Three women wearing, from left, a tweed dress with a separate shoulder cape by London Trades, a jersey dress with attached shoulder cape by Chanel, and a tweed double-breasted coat by Schiaparelli.
(Illustration by Jean Pages/Condé Nast, 1929)
Courtesy of Getty Images

Summary

Alpha Phi Alpha Basketball Team
(James Van Der Zee, 1926)
Courtesy of National Gallery of Art

From my research, I gathered that the Harlem Renaissance did not solely break boundaries for African-Americans but western society in general. The freedom and primitive nature associated with Africans, and in-turn the Harlem Renaissance, influenced the western world to loosen their ideals of the ultimately civilised society, that the Victorians and Edwardians strived to achieve.

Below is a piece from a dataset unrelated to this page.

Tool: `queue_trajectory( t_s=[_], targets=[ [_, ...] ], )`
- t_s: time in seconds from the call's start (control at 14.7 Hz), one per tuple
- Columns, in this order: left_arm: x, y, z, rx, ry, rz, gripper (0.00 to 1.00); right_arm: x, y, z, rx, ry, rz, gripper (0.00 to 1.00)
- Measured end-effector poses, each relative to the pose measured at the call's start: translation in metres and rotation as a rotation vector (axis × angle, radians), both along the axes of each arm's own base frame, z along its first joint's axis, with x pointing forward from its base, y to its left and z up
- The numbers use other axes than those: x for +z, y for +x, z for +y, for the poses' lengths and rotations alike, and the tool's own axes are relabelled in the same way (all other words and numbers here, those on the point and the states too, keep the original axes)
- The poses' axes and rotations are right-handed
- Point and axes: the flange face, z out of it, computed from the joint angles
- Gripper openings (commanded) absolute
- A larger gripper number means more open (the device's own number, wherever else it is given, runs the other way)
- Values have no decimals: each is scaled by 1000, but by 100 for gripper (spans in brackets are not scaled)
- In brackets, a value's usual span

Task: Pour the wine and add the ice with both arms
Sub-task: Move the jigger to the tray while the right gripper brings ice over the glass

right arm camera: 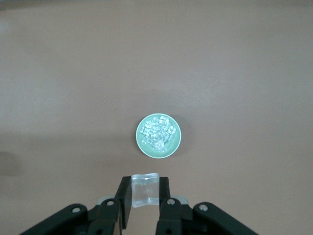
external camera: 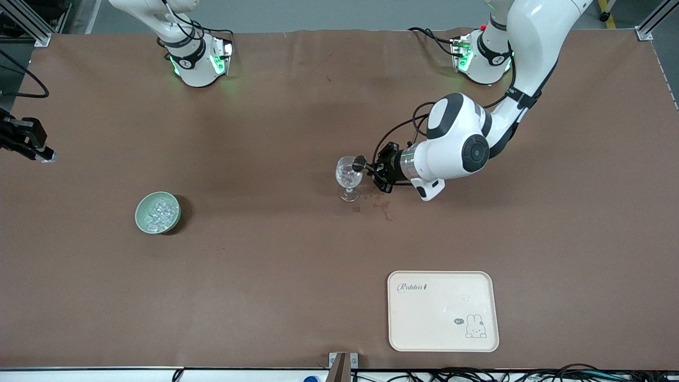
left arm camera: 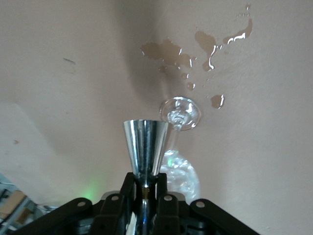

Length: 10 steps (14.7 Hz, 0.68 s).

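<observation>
The left end effector is clamped on a metal jigger, tipped sideways with its mouth at the rim of the wine glass, apparently to pour; the glass stands mid-counter beside spilled drops. The right end effector pinches one clear ice cube high above the counter, likely to carry it to the glass. The remaining ice sits heaped in a green bowl toward the right arm's end, beneath that end effector and well apart from it.
</observation>
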Motion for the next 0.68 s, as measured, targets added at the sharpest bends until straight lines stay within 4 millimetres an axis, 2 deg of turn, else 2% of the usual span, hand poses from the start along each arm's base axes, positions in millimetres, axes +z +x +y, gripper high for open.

I believe World War One opened the new generations’ eyes to just how ruthless and uncivilised people could be, regardless of their race or class. They saw the need to enjoy life, while they had it, and to live it unapologetically. Women began to rebel and step out of the restricted mould the patriarchal environment put them in. Black people making a stand gave western women the courage to find their voice as well. They explored their sexuality and realised the impact they could create.

As the young generation partied in the integrated clubs they began to understand the thought of everyone, no matter their colour or gender, becoming equal members of the nation; making the Harlem Renaissance the foundation for our diverse and equal society.

Following the boundaries the Harlem Renaissance broke, it is almost as if society got scared of that much progress, leading to further enforcement of segregation.

The values and ideas the Harlem Renaissance created about equality were presented again in the Civil Rights Movement during the 50s and 60s. We saw Harlem Renaissance figures such as Josephine Baker come back, to finish what they started in the 20s. Fortunately, this time African Americans were able to achieve the justice they fought so long for.